Um die Situation zu stabilisieren, schlägt die AVM vor, eine Sonderbeihilfe in Höhe von 8000 UAH pro Kuh für industrielle Betriebe mit mehr als 50 Tieren einzuführen. Das potenzielle Volumen dieses Programms wird auf 62 Millionen Euro geschätzt. Ohne diese Hilfe könnte das Land bis Ende 2026 500–600 Tausend Tonnen Milch verlieren, was fast 20 % der industriellen Produktion entspricht.

Die zweite Initiative zielt darauf ab, faire Marktbedingungen zu schaffen, indem unlautere Handelspraktiken von Handelsketten reguliert werden. Derzeit werden die finanziellen Risiken des Einzelhandels auf die Erzeuger und Verarbeiter abgewälzt, was sich direkt auf den Einkaufspreis auswirkt. Ohne gesetzliche Änderungen ist es unmöglich, die Kette „Landwirtschaft – Verarbeitung – Handel” zu stabilisieren.

Der Verband betont auch die Notwendigkeit, die Nachfrage durch öffentliche Beschaffungen zu stimulieren, die sich an inländischen Herstellern orientieren sollten. Insbesondere die Einführung des Programms „Schulmilch” für 4,4 Millionen Schüler wird einen garantierten Absatz von 195.000 Tonnen Milch pro Jahr sichern, was etwa 5 % des Verarbeitungsvolumens entspricht.

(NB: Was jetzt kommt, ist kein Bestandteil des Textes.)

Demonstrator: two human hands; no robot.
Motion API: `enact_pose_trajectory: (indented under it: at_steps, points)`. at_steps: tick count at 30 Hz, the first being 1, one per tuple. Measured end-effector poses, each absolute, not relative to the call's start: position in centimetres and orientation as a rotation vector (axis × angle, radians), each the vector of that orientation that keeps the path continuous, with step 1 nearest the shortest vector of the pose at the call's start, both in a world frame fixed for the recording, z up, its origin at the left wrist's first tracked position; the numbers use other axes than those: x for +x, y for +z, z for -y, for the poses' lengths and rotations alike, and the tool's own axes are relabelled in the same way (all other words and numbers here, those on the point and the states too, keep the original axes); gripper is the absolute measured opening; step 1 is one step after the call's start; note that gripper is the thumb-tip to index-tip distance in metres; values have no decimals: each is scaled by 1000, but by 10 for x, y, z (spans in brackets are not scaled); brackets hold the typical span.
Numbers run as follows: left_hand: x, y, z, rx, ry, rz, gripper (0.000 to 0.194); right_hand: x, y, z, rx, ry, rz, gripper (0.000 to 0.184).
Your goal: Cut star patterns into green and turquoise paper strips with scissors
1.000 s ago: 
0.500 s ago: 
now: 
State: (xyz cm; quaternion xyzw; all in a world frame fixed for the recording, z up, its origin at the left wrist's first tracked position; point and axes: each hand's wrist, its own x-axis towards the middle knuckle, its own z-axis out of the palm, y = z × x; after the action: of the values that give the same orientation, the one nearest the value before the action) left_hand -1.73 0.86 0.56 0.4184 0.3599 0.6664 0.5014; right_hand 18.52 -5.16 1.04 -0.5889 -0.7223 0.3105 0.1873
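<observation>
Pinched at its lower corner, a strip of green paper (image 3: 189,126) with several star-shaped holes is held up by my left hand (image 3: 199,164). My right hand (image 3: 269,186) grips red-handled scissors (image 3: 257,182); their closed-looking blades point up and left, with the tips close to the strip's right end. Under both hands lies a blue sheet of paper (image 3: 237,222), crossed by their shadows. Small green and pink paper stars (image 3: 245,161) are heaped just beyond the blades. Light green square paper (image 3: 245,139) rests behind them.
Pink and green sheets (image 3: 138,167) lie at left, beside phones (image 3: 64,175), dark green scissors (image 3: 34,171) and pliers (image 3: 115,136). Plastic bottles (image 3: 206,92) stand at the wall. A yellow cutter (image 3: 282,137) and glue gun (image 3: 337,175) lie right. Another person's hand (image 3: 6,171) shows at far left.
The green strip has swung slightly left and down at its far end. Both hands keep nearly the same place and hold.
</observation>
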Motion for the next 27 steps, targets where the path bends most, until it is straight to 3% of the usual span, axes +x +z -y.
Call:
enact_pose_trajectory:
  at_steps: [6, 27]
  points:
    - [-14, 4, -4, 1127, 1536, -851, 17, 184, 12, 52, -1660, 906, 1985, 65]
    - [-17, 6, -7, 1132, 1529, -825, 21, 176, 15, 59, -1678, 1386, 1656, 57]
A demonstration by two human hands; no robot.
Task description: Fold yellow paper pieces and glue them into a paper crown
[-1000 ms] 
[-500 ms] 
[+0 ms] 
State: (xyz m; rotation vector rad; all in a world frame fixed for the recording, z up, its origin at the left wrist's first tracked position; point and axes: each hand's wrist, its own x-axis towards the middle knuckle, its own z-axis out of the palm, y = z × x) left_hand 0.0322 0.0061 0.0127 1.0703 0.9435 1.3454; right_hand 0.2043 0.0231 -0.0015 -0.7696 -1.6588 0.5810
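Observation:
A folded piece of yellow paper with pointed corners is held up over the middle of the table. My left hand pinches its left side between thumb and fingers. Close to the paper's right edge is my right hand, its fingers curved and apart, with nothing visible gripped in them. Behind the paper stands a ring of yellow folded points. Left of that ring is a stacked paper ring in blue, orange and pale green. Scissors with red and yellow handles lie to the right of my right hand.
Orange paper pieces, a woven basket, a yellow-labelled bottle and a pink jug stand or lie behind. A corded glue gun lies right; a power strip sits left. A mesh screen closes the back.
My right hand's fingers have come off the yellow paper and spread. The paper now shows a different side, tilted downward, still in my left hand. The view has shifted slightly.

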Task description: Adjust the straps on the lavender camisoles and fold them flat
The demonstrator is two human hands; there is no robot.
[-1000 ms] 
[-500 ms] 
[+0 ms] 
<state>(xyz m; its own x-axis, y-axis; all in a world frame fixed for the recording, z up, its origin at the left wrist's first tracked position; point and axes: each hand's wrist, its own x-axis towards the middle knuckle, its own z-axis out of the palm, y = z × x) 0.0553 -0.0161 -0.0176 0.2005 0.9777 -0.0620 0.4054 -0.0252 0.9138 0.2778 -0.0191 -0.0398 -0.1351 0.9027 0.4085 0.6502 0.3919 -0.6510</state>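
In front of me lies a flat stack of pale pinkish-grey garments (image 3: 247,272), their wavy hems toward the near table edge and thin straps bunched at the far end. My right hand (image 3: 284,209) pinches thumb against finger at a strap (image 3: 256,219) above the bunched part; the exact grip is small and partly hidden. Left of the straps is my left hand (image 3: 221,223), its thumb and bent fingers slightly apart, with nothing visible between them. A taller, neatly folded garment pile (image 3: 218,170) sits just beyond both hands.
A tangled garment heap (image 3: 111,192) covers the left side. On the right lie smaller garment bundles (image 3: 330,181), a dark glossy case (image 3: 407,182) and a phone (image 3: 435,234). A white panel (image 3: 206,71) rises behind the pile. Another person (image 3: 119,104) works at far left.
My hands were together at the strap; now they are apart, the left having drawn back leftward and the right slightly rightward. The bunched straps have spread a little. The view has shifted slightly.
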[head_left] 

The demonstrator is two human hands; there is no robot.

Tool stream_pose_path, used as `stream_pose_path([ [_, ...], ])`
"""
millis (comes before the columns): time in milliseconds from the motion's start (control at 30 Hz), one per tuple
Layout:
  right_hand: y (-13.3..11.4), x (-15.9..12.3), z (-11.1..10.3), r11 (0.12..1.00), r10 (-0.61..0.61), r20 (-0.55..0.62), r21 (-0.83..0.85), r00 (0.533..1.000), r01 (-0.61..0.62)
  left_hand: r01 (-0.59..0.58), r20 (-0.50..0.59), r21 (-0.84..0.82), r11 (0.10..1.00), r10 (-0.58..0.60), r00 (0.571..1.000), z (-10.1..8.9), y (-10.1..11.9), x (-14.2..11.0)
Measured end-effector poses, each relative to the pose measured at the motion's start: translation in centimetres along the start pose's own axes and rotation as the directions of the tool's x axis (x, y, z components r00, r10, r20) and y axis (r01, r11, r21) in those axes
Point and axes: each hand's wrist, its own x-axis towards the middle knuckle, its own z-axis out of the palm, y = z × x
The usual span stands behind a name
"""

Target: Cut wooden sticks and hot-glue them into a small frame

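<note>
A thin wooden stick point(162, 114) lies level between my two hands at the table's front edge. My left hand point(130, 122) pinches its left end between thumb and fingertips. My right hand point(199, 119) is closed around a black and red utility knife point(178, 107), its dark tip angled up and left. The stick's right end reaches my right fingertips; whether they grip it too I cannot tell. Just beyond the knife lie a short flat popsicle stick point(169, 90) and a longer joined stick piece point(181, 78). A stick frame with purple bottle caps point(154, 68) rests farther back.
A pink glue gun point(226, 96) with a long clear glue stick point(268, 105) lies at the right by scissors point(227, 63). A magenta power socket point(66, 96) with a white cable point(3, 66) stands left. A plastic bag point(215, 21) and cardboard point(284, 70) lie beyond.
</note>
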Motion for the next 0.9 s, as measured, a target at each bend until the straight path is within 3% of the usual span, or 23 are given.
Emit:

„Die Position des AVM ist kein Wunsch nach Präferenzen, sondern eine Antwort auf das Ausmaß der Herausforderungen. Das Jahr 2026 wird ein Wendepunkt sein: Entweder werden jetzt Entscheidungen getroffen, oder die Verluste, die heute noch vermieden werden können, werden den Staat morgen viel teurer zu stehen kommen”, fasste der Branchenverband zusammen.